We see this play out at large scale in an economy like France, where even pre-pandemic the youth unemployment rate approached 20% (and now is more like 35%).

This applies equally to gig work: gig work is able to employ so many people because the services they provide are cheap enough to appeal to broad stretches of the population. Triple the prices of food delivery or uber, and the market will dramatically shrink.




  > Forcing them to provide higher wages will result in higher prices, which will reduce their market viability and result in closure of some locations.
And it's done just that every single time it's happened. But it also has a more permanent effect: labour is usually the biggest cost to a business, and it's often necessary -- or at least, any investment in technologies to eliminate labor come with so much risk that they are often slow to materialize without a solid catalyst. Raise the cost of labor, substantially, and you get self-checkout. Raise it more and the self-checkout aisles start working more easily[0], or are eliminated entirely in favor of electronic tracking and facial recognition.

It's all got a breaking point -- it's ~$9.00-~$12.00/hr (locally based on the marquis in front of the local McDonald's) times every required front-end employee vs. a multi-million dollar investment that might eliminate the 90% that labour cost, but might also be completely rejected by customers or otherwise fail horribly. Time is always going to bring that "multi-million" side down, but another way to accelerate it is to raise the cost of labour (either artificially by increasing the minimum wage or naturally as a result of full employment/good economic conditions).

[0] Because they kill the "scale" that checks that you've set the item you bought on the "purchased" side in favor of putting an extra person behind some screens and opening up 8 more check-out aisles.
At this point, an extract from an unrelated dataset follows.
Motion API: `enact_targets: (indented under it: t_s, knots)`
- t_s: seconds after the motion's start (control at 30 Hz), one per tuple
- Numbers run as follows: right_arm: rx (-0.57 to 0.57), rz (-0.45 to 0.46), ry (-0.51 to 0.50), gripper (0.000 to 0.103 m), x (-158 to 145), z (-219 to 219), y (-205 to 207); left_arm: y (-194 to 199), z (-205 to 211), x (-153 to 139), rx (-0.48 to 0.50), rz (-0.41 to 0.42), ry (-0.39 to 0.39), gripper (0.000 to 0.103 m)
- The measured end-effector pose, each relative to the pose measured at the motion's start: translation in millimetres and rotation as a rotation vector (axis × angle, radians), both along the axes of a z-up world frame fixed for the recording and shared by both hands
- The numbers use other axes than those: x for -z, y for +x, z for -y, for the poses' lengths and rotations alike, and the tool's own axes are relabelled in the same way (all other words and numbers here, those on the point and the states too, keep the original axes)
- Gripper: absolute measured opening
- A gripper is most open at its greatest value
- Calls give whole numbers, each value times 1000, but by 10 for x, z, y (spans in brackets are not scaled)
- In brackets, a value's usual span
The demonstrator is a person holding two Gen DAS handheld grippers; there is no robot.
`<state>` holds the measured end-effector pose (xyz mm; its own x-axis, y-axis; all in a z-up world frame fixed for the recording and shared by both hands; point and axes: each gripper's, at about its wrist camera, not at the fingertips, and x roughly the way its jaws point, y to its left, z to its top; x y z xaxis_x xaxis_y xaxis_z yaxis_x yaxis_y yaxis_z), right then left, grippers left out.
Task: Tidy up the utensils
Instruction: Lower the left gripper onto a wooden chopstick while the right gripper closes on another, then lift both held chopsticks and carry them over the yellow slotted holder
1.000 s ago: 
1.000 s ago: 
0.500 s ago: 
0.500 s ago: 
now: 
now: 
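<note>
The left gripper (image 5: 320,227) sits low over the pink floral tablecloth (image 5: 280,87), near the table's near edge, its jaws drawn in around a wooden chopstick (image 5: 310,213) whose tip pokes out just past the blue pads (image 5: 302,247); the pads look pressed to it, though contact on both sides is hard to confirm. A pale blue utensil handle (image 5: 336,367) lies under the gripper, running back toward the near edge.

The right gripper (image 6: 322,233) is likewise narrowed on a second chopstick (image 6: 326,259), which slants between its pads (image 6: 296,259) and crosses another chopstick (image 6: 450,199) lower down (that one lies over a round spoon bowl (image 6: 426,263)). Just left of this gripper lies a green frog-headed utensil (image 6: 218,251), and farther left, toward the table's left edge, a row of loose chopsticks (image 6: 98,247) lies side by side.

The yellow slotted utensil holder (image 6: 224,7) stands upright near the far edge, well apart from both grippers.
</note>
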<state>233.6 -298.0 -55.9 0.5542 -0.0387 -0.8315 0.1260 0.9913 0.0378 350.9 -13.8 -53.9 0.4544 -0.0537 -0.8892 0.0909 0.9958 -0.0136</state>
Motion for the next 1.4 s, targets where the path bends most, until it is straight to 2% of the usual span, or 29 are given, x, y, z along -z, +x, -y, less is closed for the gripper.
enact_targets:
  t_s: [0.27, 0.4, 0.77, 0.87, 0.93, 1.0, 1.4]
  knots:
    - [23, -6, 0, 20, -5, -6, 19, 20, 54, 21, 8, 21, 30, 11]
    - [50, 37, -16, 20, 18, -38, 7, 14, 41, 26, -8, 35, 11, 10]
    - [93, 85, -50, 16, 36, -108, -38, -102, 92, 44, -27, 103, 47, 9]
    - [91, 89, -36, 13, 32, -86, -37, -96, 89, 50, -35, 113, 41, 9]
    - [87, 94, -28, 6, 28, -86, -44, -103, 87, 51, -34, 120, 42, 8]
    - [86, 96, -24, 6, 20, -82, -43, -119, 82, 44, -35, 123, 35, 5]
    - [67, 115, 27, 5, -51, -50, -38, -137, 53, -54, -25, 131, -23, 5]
Additional shrink from the less strict systems is offset by lower labour costs. Of course, lost sales from people like my great aunt/uncle who are pissed off that they need a manual to operate a Walmart end up creating new opportunities for companies to offer an option to pay someone else to handle that hassle for you. So now you just pay the damn cashier, directly, through DoorDash or whomever.
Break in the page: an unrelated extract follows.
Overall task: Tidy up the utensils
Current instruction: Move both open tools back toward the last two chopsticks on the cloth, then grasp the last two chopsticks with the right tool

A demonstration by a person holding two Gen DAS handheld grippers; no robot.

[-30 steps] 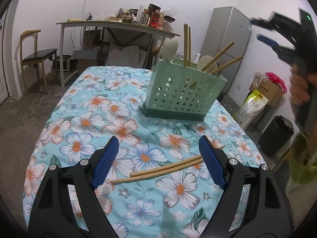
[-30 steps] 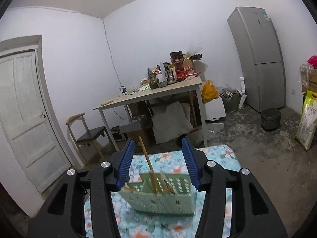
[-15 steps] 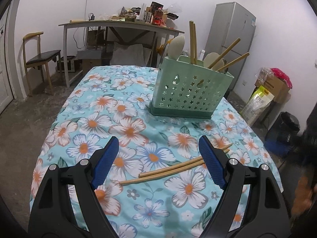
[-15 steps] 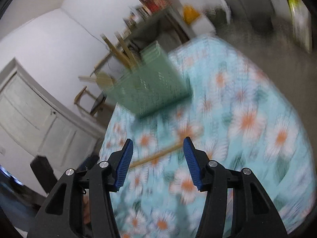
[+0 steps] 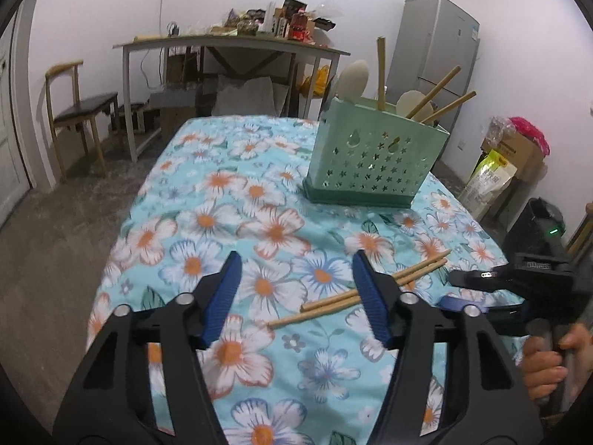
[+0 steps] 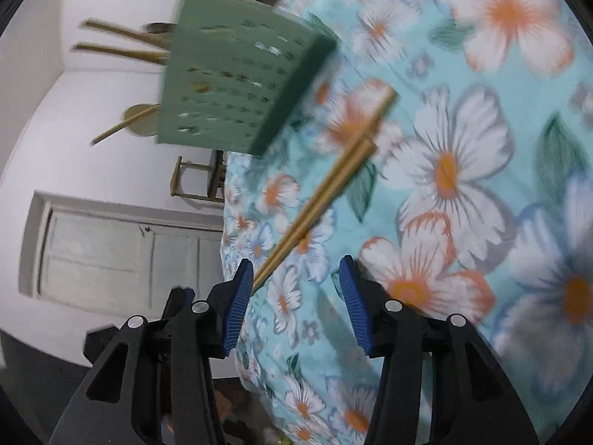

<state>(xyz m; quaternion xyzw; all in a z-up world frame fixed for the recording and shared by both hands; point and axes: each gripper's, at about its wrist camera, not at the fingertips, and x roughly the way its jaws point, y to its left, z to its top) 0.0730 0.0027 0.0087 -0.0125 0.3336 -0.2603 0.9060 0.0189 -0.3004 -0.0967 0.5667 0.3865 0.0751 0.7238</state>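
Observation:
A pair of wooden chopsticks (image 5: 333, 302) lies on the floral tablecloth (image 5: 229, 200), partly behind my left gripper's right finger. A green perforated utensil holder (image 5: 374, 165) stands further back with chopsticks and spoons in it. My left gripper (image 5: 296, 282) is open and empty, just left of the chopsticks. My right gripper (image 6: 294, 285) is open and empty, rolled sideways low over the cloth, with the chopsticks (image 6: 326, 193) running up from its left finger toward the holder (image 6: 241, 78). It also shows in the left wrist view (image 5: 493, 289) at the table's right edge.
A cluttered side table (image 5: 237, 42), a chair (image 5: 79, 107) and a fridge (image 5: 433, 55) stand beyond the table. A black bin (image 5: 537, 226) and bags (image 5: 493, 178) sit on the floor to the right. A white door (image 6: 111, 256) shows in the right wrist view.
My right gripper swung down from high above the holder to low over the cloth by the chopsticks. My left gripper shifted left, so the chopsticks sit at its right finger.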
It's depressing to me that the reason we don't have decent automation systems in place is that humans are still much cheaper than kiosks. It's an insult to our species IMO that humans are still used for tasks that could be done by relatively simple machines.

I heard a story once about how construction sites in India don't often use tools like bulldozers, because it's so much cheaper to just hire 400 dudes with shovels. I'm sure we'll all look back at retail and the food industry in 20 years and view it as barbaric that humans were used to do such menial labor.


We see this play out at large scale in an economy like France, where even pre-pandemic the youth unemployment rate approached 20% (and now is more like 35%).

Except the minimum wage in the UK is very close to that of France but we don't have the same youth unemployment rate.

There is much more going on than just the effects of a minimum wage.